■ TASK TO COMPLETE
Everything from the line containing "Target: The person" to the end of the data must be duplicated word for word, and nothing else may appear.

═════ AVAILABLE DATA ═════

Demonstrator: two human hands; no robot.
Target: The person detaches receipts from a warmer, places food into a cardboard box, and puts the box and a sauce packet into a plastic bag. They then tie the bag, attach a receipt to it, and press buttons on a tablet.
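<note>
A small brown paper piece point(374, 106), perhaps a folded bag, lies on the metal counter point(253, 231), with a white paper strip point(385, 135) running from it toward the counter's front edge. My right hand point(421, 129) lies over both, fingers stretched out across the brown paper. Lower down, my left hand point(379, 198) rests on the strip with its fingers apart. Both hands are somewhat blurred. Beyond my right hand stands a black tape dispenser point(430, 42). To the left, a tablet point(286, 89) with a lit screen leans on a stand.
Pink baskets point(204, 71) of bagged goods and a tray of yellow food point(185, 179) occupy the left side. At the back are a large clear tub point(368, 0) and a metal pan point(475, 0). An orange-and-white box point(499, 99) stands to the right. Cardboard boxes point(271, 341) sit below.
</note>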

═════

■ RESPONSE TO THE EXERCISE
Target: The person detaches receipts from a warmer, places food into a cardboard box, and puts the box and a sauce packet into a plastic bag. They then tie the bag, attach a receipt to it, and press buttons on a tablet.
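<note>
A small brown paper piece point(374, 106), perhaps a folded bag, lies on the metal counter point(253, 231), with a white paper strip point(385, 135) running from it toward the counter's front edge. My right hand point(421, 129) lies over both, fingers stretched out across the brown paper. Lower down, my left hand point(379, 198) rests on the strip with its fingers apart. Both hands are somewhat blurred. Beyond my right hand stands a black tape dispenser point(430, 42). To the left, a tablet point(286, 89) with a lit screen leans on a stand.
Pink baskets point(204, 71) of bagged goods and a tray of yellow food point(185, 179) occupy the left side. At the back are a large clear tub point(368, 0) and a metal pan point(475, 0). An orange-and-white box point(499, 99) stands to the right. Cardboard boxes point(271, 341) sit below.
</note>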

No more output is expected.